Lingga menggeram. Dadanya panas, pundaknya nyeri, tapi tekadnya kini meluap. Ia menerjang maju, melepaskan pukulan ke arah rahang Yudho.
Yudho mengelak tipis, namun pukulan itu cukup dekat untuk membuatnya mengernyit.
"Bagus!" seru Yudho. "Sekali lagi!"
Lingga tak menunggu, ia menyerang bertubi-tubi — tinju, tendangan, ayunan lengan. Gerakannya masih kasar, belum halus seperti pendekar sejati, tapi kekuatannya besar, mentah, liar.
Yudho mulai bergerak lebih serius, menepis, menghindar, tapi pada satu momen, sebuah pukulan Lingga hampir menyentuh dadanya, memaksa Yudho mundur beberapa langkah.
Lingga terengah, peluh menetes di pelipisnya. Tapi di matanya, kini berkobar nyala baru.
Yudho mengusap dagunya, menyeringai puas. "Heh… ternyata kau memang bukan sembarangan bocah."
Lingga mengatur napas, pundaknya naik turun. "Aku tak datang ke dunia ini untuk mati sia-sia. Kau kira aku lemah? Aku akan bertahan… dan kalau perlu, aku akan jadi lebih kuat dari kalian semua!"

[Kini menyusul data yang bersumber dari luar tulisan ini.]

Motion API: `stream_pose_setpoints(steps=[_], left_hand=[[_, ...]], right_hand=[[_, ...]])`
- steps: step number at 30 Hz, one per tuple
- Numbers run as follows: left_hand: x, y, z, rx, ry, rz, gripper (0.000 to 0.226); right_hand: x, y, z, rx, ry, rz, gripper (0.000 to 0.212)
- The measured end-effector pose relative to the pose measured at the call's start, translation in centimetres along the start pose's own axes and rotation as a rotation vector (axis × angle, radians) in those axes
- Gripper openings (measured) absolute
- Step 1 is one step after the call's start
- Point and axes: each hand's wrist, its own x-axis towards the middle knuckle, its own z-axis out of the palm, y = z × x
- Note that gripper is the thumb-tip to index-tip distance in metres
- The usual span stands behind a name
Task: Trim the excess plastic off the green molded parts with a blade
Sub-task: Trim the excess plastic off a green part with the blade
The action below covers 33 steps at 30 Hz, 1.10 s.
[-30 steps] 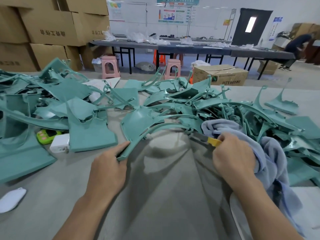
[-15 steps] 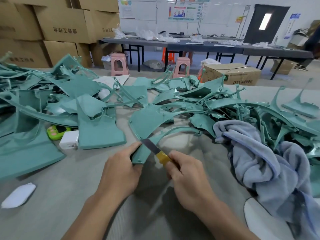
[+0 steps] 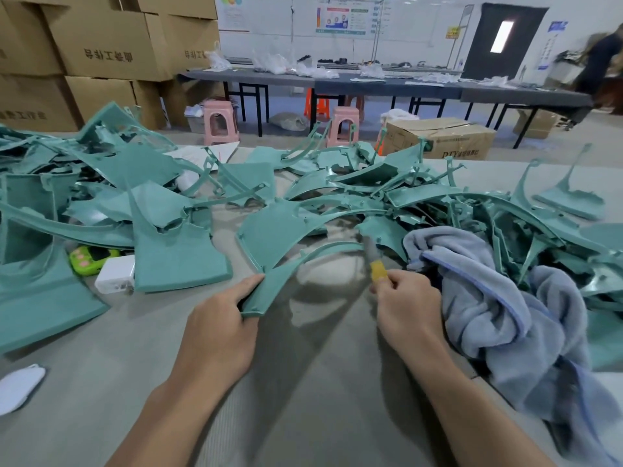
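Observation:
A curved green molded part (image 3: 290,264) lies on the grey table (image 3: 303,382) in front of me. My left hand (image 3: 219,325) grips its near end, thumb along the upper edge. My right hand (image 3: 404,305) pinches a blade with a yellow handle (image 3: 378,269); the blurred blade tip touches the far end of the part's thin arc. Many more green molded parts (image 3: 168,210) are heaped across the table to the left, behind and right.
A blue-grey towel (image 3: 499,305) is bunched at my right. A white box (image 3: 114,276) and a green-pink gadget (image 3: 87,259) lie at left, a white scrap (image 3: 18,387) at the near left edge. Cardboard boxes (image 3: 101,45), pink stools and a long dark table stand behind.
My right hand has swept the blade from beside my left hand out to the far end of the part's arc. One second ago it was at the towel.

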Motion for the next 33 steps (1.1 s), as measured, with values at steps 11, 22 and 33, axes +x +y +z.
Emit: stream_pose_setpoints(steps=[11, 22, 33], left_hand=[[-0.2, 0.0, -0.2, -0.021, -0.015, -0.003, 0.046], [-0.1, -0.1, -0.9, -0.103, -0.023, 0.013, 0.043], [-0.1, -0.2, -0.9, -0.108, -0.032, 0.012, 0.04]], right_hand=[[0.9, 0.7, 0.4, -0.127, 0.091, 0.028, 0.048], [-0.2, 0.4, 0.8, -0.068, -0.002, -0.098, 0.046], [-1.1, 0.2, 1.8, -0.053, -0.092, -0.242, 0.036]])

Yudho tertawa pendek. "Itu dia… semangat itu yang ingin kulihat." Ia menurunkan tangannya, sikap bertarungnya mengendur. "Cukup untuk malam ini. Ujianmu… lulus."

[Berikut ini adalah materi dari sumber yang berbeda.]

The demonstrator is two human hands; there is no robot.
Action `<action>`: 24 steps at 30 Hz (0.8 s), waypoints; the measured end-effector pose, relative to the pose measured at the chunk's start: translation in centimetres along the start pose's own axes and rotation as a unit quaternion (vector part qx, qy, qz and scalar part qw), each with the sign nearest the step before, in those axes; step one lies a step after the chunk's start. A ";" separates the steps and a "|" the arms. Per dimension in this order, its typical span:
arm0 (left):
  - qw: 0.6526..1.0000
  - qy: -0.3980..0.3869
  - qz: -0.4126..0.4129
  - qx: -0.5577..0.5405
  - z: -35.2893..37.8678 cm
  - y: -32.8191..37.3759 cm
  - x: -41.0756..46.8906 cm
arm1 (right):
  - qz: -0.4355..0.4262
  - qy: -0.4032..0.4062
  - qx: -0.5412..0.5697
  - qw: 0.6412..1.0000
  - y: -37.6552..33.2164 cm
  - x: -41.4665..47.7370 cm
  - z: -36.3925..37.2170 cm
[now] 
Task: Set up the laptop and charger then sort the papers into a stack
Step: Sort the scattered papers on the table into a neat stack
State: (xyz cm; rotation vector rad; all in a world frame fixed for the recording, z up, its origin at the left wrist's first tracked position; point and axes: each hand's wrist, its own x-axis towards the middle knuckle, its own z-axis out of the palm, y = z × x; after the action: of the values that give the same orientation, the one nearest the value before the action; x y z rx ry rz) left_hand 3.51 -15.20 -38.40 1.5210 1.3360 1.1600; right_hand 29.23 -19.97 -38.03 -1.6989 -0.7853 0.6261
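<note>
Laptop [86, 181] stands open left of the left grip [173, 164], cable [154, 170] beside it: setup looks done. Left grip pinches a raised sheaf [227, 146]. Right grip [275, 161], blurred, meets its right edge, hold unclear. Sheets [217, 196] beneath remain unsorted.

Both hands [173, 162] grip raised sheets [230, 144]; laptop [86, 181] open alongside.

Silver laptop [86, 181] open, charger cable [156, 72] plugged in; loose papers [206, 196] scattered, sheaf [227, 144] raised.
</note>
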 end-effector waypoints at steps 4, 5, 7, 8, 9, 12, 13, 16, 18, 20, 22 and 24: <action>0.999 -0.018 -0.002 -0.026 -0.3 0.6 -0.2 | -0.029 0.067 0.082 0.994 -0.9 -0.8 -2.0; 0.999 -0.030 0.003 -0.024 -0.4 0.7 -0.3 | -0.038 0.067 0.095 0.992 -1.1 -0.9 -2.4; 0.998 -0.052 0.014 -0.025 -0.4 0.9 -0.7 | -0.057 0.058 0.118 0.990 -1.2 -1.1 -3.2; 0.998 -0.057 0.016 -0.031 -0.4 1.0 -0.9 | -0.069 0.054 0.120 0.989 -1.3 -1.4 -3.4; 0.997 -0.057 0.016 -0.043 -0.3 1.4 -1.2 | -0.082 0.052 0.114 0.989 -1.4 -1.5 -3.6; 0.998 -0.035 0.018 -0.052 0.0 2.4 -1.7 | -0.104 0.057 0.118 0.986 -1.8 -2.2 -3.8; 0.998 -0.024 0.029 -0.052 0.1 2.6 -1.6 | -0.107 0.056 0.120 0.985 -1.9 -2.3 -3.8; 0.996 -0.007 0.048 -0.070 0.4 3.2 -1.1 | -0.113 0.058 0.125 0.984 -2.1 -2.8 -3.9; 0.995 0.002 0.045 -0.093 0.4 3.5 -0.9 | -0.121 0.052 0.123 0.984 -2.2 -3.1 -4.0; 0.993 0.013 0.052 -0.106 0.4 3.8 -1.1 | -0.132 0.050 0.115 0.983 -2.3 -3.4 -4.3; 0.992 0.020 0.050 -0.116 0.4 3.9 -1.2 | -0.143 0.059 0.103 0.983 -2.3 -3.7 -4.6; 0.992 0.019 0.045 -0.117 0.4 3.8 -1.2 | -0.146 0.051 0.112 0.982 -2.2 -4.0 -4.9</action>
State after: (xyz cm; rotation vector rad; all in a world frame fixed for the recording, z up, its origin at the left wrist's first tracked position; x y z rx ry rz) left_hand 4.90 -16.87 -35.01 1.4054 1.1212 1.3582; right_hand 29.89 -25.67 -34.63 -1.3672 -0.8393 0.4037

Lingga meludah ke tanah, mencoba menyembunyikan senyuman tipis yang muncul di sudut bibirnya. "Kalau begitu, besok pagi… jangan kaget kalau aku datang lagi menantangmu."
Yudho menyipitkan mata, geli. "Aku tunggu, tuan prajurit Agniamartha..."
Angin malam kembali berembus, membawa aroma tanah basah. Lingga menatap langit, napasnya masih memburu. Tapi di dadanya, kini ada bara kecil — bara yang takkan padam.
"Ahh, malam-malam ada-ada aja! Urgh... badanku..." rintih Lingga.